About this exercise:
Retype the lines of the material below, exactly and only, from the one containing "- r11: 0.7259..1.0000" through the last line, with pictures left out.

Dataset content:
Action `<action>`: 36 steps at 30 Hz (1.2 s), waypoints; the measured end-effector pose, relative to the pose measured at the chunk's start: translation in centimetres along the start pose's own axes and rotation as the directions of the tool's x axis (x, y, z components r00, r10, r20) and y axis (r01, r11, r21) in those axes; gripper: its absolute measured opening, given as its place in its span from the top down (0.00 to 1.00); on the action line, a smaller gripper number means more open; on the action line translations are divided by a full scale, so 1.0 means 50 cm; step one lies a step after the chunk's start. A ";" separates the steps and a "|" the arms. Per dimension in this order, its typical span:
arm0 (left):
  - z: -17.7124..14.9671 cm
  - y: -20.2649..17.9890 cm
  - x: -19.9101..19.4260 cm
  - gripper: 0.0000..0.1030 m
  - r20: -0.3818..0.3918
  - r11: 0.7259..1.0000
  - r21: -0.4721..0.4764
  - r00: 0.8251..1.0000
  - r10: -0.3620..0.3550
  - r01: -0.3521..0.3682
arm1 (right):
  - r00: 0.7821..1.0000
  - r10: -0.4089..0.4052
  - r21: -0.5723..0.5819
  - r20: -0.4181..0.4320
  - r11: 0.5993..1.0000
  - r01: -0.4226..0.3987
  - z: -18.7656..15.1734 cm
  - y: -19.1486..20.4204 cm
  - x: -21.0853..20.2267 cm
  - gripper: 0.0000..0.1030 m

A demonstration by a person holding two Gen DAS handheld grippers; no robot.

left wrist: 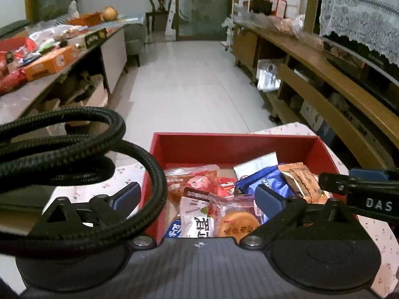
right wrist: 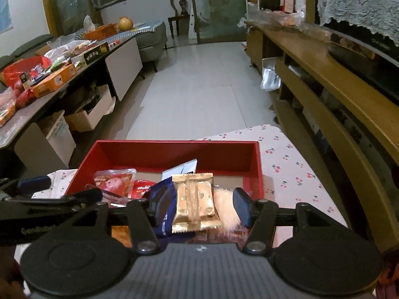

Solution to this task:
  - r11: 0.7259..1.0000
  - r21: -0.4721..0.4764
  - r00: 0.8251..1.0000
  - r10: -0.3620..0.3550
  - r01: -0.3521..0.3682
arm1 (right):
  - r00: 0.7821..1.0000
  - r10: -0.4089..0.4052
  - r21: -0.5723..0.5819
  - r20: -0.4181..0.4320
  - r11: 0.5993..1.0000
  - r01: -0.4226..0.3987
  - z: -18.7656..15.1734 cm
  - y: -19.1486..20.4204 cm
  - x: -21.0853..20.2267 cm
  - gripper: 0.0000..0.1030 m

A demonstration by a person holding two Gen DAS handheld grippers; no robot.

left wrist: 
right wrist: 

What appears above is the complete answer.